The vice-chancellor of London Metropolitan University is planning to establish alcohol-free zones on campus out of sensitivity to the high percentage of Muslims at the institution.
Prof Malcolm Gillies said he wants to be "culturally sensitive" to the 60,000 Muslim students who attend the university - about a fifth of enrolment - and believe drinking is "immoral" and "evil".
Gillies, an eminent Australian music scholar, said he was consulting with staff and students about creating alcohol-free zones on the universities' two campuses.
It is thought the informal dry areas will be created within the next six months.
Gillies detailed his plans while speaking to a conference of university administrators in Manchester.
He explained: "There are students who do come from a tradition that says alcohol is evil and they need to feel that they have a place at London Metropolitan University.

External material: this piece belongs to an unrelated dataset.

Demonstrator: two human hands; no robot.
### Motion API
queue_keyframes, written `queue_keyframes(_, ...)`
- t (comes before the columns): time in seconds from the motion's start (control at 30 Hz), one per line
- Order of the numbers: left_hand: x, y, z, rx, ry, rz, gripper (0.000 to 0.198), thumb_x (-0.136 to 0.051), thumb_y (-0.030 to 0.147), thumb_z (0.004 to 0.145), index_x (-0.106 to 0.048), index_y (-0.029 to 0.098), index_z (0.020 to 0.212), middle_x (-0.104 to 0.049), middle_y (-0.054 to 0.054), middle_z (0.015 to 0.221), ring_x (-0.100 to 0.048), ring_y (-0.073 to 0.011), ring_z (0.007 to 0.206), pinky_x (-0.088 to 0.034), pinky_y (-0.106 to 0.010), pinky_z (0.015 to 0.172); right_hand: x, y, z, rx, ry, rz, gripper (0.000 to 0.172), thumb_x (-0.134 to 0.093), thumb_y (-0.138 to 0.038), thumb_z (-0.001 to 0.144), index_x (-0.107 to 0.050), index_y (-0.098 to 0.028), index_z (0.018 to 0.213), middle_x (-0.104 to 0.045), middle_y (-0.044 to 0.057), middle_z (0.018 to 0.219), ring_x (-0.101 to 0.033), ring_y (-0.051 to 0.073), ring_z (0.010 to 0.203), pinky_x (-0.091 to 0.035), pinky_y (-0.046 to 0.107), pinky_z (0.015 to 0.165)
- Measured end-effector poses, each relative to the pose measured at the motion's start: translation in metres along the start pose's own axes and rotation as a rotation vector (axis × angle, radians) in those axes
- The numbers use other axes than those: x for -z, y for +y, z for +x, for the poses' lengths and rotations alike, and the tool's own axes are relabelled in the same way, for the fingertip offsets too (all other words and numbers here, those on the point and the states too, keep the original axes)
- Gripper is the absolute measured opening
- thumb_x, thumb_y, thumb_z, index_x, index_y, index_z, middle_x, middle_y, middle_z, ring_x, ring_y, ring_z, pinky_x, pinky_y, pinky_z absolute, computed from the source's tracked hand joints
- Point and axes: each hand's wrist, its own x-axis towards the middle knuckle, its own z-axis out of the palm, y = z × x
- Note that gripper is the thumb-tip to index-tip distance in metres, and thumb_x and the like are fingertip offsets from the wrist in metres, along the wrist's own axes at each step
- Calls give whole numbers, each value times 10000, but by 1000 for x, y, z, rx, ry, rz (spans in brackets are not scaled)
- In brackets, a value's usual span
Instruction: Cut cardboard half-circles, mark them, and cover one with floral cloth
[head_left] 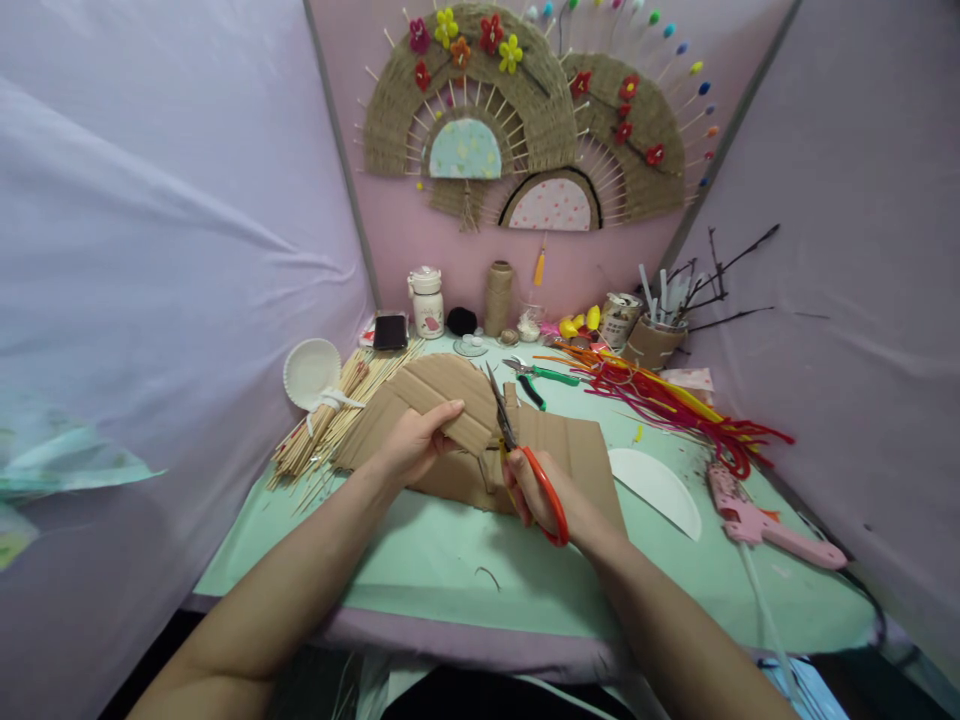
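Observation:
My left hand [421, 437] pinches a half-round piece of brown cardboard [442, 385], thumb on its face, tilted up above the table. In my right hand [534, 488] is a pair of scissors [549, 495] with red-orange handles. Their blades point up and away, close by the cardboard's right edge; whether they touch it I cannot tell. Beneath both hands lies a larger cardboard sheet [577, 450] with cut edges. A thin curled scrap [487, 577] rests on the green tabletop in front of it.
Bamboo sticks [322, 420] and a white paper bowl [312, 374] lie at left. Green-handled pliers [551, 376] sit behind the cardboard. To the right are a white half disc [660, 490], coloured pipe cleaners [667, 400] and a pink glue gun [765, 525] with its cord. Twine [499, 298] stands behind.

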Motion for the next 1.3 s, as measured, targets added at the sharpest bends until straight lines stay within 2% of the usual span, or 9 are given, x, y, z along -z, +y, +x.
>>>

"They don't have to feel that this is an alcoholic environment, we are an educational environment, we are not seeking to push particular cultural or gastronomic values, we meet the needs of our students as they actually are.
"We therefore need to rethink how we cater for that 21st-century balance. For many students now, coming to university is not about having a big drinking experience. The university bar is not as used as it used to be."

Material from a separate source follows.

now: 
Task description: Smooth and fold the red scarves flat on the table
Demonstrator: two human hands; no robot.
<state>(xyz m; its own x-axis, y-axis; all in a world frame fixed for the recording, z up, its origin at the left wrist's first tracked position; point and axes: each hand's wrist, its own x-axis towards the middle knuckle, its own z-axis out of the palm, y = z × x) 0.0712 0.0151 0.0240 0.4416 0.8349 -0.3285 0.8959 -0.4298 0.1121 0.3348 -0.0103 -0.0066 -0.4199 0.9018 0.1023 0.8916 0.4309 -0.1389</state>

He also told the Times Higher Education: "It's a negative experience - in fact, an immoral experience - for a high percentage of our students."

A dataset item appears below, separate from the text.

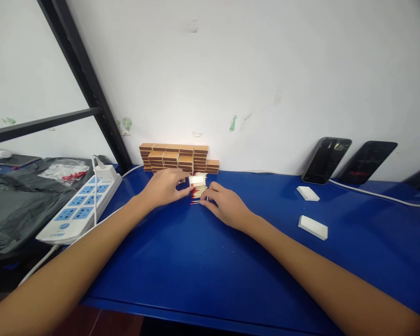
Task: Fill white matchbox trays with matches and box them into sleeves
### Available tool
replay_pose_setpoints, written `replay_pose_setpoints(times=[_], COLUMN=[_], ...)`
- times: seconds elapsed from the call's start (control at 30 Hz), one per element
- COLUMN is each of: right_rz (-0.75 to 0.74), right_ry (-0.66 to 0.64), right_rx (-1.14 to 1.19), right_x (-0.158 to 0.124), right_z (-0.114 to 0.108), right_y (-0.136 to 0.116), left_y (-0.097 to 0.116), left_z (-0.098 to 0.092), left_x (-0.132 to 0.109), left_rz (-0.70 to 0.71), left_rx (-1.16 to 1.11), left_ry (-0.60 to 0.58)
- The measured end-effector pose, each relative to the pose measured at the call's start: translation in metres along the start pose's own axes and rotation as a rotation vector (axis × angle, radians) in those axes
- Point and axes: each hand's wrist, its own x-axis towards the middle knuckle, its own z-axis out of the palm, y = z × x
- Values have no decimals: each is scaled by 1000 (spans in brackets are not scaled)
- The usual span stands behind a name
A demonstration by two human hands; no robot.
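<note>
My left hand is closed, with its thumb and fingers at the edge of a small white matchbox tray. Below and around this tray lies a pile of red-tipped matches on the blue table. At the right side of the pile, my right hand is in a pinch, its fingertips at the plain ends of the lowest matches. A match seems to be between them, though the fingers partly hide it. Behind the hands, brown matchboxes are stacked in rows against the wall.
Two white trays or blocks lie on the blue table at right. Two dark phones lean on the wall, a white cable beside them. At left are a white power strip, a black plastic bag and a black metal frame.
</note>
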Motion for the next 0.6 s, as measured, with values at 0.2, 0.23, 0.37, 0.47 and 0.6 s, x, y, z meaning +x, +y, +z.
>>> replay_pose_setpoints(times=[0.2,0.23,0.37,0.47,0.6], right_rz=[54,56,47,38,27], right_ry=[-50,-56,-62,-49,-66], right_rx=[11,6,2,20,23], right_x=[2,2,1,0,-1], right_z=[0,0,-1,-2,-2], right_y=[-2,-2,-4,-5,-7], left_y=[0,-1,-2,-3,-2], left_z=[-1,0,1,1,1], left_x=[0,0,0,0,0], left_rz=[-4,-5,-1,9,14], left_rx=[-6,-7,-14,-15,-12], left_ry=[-13,-16,-24,-24,-28])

Speaking at the conference, Gillies also said universities need to be more careful about the portrayal of sex on campus because of the conservative nature of some Muslim females.
"We've got a younger generation that are often exceedingly conservative, and we need to be much more cautious about sex too.
"Their student experience is going to be different from someone who is gorging out in the Chocoholics Society, or someone who is there to have a... libidinous time."
"How will we service the changing balance of our students unless we ourselves evolve?" he added.
Chris Sorek, chief executive of alcohol education charity Drinkaware, welcomes the plans put forward by Giles.
He told the Daily Telegraph: "Student life is frequently portrayed in the media and popular culture as one big party. Despite the stereotypical image, not all students want to only have boozy memories of their university days.
"It is important that universities provide support for students who don't always want 'big' nights out. Alternatives like alcohol-free café spaces and cinemas give students a choice."